### What to work on:
The reply should hold every line of the data, unchanged and complete.

### Available data:
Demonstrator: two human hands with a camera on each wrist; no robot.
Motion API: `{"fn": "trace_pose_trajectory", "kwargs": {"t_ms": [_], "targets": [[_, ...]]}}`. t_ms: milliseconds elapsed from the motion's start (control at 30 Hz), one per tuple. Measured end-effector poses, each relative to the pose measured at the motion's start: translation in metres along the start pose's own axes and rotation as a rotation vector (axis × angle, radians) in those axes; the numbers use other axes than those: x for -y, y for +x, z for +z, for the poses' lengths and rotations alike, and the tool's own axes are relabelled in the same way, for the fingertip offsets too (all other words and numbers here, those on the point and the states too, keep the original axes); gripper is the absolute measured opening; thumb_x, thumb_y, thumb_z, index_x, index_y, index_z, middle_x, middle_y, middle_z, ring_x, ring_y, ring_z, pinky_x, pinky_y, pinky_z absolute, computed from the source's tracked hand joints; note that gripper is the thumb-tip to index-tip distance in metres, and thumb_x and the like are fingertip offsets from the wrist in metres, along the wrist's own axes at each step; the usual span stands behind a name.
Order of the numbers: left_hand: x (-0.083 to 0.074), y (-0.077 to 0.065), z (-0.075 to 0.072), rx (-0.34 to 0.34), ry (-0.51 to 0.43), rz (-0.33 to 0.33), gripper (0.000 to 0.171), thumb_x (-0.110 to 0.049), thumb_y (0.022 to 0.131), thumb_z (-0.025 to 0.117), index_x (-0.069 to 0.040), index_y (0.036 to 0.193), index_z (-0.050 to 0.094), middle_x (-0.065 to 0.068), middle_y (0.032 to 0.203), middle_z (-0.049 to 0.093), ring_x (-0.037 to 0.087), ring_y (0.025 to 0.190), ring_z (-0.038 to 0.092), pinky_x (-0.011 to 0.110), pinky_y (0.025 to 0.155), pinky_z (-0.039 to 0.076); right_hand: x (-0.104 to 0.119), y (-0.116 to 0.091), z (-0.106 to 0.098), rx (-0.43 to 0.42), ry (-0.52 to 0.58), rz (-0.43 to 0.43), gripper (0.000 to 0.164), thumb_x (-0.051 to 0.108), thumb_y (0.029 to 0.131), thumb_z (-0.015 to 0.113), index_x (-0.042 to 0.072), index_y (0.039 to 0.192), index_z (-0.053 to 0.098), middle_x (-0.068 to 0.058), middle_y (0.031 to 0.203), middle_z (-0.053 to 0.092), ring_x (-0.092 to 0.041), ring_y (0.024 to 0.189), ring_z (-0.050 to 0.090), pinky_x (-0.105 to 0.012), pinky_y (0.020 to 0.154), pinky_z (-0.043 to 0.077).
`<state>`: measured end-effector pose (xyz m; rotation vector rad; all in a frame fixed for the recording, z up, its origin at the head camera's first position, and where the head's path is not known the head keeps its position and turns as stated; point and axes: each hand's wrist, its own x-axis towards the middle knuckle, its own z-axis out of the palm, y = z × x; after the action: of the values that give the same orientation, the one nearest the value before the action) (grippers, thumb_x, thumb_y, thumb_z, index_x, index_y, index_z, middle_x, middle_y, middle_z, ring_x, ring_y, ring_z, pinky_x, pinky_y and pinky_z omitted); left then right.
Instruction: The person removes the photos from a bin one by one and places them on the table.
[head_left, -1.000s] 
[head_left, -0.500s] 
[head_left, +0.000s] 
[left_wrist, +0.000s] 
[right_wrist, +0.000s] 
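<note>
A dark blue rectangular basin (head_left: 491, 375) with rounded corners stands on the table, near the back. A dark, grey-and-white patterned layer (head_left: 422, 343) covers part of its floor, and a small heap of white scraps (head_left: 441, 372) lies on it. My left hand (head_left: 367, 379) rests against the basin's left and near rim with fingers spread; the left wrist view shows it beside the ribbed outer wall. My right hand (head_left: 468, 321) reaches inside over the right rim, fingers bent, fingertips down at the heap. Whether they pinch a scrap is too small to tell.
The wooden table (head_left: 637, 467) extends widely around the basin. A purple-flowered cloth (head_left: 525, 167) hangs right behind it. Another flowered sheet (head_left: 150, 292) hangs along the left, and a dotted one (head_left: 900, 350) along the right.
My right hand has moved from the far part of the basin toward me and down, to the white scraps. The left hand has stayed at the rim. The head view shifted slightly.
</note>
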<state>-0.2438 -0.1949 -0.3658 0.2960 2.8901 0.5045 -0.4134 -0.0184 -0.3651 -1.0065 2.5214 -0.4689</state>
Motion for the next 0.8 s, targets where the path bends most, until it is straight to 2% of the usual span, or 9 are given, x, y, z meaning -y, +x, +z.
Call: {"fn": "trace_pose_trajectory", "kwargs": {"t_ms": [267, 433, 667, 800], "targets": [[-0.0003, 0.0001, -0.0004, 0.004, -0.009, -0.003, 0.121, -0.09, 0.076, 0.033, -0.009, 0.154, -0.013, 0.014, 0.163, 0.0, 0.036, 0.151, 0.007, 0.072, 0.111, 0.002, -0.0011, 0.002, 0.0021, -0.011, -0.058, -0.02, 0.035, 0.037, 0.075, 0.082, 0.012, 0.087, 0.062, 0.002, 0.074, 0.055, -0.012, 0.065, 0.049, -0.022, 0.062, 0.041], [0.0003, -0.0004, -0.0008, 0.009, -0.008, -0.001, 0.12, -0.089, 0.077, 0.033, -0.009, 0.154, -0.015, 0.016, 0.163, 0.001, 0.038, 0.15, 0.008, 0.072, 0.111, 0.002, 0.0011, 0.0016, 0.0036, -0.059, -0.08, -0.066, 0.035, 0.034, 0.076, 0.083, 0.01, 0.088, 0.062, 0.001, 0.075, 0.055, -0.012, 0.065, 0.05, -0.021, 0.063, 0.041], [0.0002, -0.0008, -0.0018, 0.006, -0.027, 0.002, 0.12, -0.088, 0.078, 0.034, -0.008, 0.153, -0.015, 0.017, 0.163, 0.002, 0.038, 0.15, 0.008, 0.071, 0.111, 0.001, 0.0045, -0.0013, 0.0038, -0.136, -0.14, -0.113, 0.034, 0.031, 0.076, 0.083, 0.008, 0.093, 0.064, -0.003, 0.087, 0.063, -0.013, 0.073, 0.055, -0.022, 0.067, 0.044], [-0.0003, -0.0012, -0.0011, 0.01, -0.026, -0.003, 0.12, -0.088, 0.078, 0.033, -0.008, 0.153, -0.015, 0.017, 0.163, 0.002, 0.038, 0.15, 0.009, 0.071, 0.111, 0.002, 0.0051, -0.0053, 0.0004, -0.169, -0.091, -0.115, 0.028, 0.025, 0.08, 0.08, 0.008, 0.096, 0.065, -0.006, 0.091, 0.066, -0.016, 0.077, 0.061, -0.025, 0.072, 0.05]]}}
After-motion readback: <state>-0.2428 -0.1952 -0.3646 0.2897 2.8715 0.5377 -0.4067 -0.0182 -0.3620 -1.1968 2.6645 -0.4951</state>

### Response for this exercise:
Demonstrator: two human hands with a camera on each wrist; no robot.
Motion API: `{"fn": "trace_pose_trajectory", "kwargs": {"t_ms": [_], "targets": [[_, ...]]}}`. t_ms: milliseconds elapsed from the motion's start (control at 30 Hz), one per tuple. Measured end-effector poses, each relative to the pose measured at the motion's start: translation in metres along the start pose's own axes and rotation as a rotation vector (axis × angle, radians) in those axes; the numbers use other axes than those: x for -y, y for +x, z for +z, for the poses' lengths and rotations alike, and the tool's own axes are relabelled in the same way, for the fingertip offsets too (all other words and numbers here, those on the point and the states too, keep the original axes); gripper is the absolute measured opening; thumb_x, thumb_y, thumb_z, index_x, index_y, index_z, middle_x, middle_y, middle_z, ring_x, ring_y, ring_z, pinky_x, pinky_y, pinky_z absolute, computed from the source's tracked hand joints; note that gripper is the thumb-tip to index-tip distance in metres, and thumb_x and the like are fingertip offsets from the wrist in metres, along the wrist's own axes at each step; the usual span stands behind a name.
Order of the numbers: left_hand: x (-0.083 to 0.074), y (-0.077 to 0.065), z (-0.075 to 0.072), rx (-0.34 to 0.34), ry (-0.51 to 0.43), rz (-0.33 to 0.33), gripper (0.000 to 0.171), thumb_x (-0.110 to 0.049), thumb_y (0.022 to 0.131), thumb_z (-0.025 to 0.117), index_x (-0.069 to 0.040), index_y (0.036 to 0.193), index_z (-0.050 to 0.094), middle_x (-0.065 to 0.068), middle_y (0.032 to 0.203), middle_z (-0.049 to 0.093), ring_x (-0.037 to 0.087), ring_y (0.025 to 0.190), ring_z (-0.038 to 0.092), pinky_x (-0.011 to 0.110), pinky_y (0.025 to 0.155), pinky_z (-0.039 to 0.076); right_hand: x (-0.104 to 0.119), y (-0.116 to 0.091), z (-0.106 to 0.098), rx (-0.43 to 0.42), ry (-0.52 to 0.58), rz (-0.43 to 0.43), gripper (0.000 to 0.164), thumb_x (-0.051 to 0.108), thumb_y (0.029 to 0.131), thumb_z (-0.015 to 0.113), index_x (-0.042 to 0.072), index_y (0.039 to 0.192), index_z (-0.053 to 0.098), middle_x (-0.068 to 0.058), middle_y (0.031 to 0.203), middle_z (-0.053 to 0.092), ring_x (-0.092 to 0.041), ring_y (0.024 to 0.189), ring_z (-0.050 to 0.090), pinky_x (-0.105 to 0.012), pinky_y (0.020 to 0.154), pinky_z (-0.043 to 0.077).
`<state>`: measured end-effector pose (xyz m; rotation vector rad; all in a frame fixed for the recording, z up, its origin at the head camera's first position, and where the head's path is not known the head keeps its position and turns as stated; point and axes: each hand's wrist, its own x-axis towards the middle knuckle, its own z-axis out of the palm, y = z × x; after the action: of the values that give the same orientation, the one nearest the value before the action) (grippers, thumb_x, thumb_y, thumb_z, index_x, index_y, index_z, middle_x, middle_y, middle_z, ring_x, ring_y, ring_z, pinky_x, pinky_y and pinky_z omitted); left then right.
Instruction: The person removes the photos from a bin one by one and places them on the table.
[head_left, -1.000s] 
[head_left, -0.500s] 
[head_left, +0.000s] 
[left_wrist, +0.000s] 
[right_wrist, +0.000s] 
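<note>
A dark blue rectangular basin (head_left: 491, 375) with rounded corners stands on the table, near the back. A dark, grey-and-white patterned layer (head_left: 422, 343) covers part of its floor, and a small heap of white scraps (head_left: 441, 372) lies on it. My left hand (head_left: 367, 379) rests against the basin's left and near rim with fingers spread; the left wrist view shows it beside the ribbed outer wall. My right hand (head_left: 468, 321) reaches inside over the right rim, fingers bent, fingertips down at the heap. Whether they pinch a scrap is too small to tell.
The wooden table (head_left: 637, 467) extends widely around the basin. A purple-flowered cloth (head_left: 525, 167) hangs right behind it. Another flowered sheet (head_left: 150, 292) hangs along the left, and a dotted one (head_left: 900, 350) along the right.
My right hand has moved from the far part of the basin toward me and down, to the white scraps. The left hand has stayed at the rim. The head view shifted slightly.
</note>
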<state>-0.2438 -0.1949 -0.3658 0.2960 2.8901 0.5045 -0.4134 -0.0184 -0.3651 -1.0065 2.5214 -0.4689</state>
Motion for the next 0.8 s, targets where the path bends most, until it is straight to 2% of the usual span, or 9 are given, x, y, z meaning -y, +x, +z.
Call: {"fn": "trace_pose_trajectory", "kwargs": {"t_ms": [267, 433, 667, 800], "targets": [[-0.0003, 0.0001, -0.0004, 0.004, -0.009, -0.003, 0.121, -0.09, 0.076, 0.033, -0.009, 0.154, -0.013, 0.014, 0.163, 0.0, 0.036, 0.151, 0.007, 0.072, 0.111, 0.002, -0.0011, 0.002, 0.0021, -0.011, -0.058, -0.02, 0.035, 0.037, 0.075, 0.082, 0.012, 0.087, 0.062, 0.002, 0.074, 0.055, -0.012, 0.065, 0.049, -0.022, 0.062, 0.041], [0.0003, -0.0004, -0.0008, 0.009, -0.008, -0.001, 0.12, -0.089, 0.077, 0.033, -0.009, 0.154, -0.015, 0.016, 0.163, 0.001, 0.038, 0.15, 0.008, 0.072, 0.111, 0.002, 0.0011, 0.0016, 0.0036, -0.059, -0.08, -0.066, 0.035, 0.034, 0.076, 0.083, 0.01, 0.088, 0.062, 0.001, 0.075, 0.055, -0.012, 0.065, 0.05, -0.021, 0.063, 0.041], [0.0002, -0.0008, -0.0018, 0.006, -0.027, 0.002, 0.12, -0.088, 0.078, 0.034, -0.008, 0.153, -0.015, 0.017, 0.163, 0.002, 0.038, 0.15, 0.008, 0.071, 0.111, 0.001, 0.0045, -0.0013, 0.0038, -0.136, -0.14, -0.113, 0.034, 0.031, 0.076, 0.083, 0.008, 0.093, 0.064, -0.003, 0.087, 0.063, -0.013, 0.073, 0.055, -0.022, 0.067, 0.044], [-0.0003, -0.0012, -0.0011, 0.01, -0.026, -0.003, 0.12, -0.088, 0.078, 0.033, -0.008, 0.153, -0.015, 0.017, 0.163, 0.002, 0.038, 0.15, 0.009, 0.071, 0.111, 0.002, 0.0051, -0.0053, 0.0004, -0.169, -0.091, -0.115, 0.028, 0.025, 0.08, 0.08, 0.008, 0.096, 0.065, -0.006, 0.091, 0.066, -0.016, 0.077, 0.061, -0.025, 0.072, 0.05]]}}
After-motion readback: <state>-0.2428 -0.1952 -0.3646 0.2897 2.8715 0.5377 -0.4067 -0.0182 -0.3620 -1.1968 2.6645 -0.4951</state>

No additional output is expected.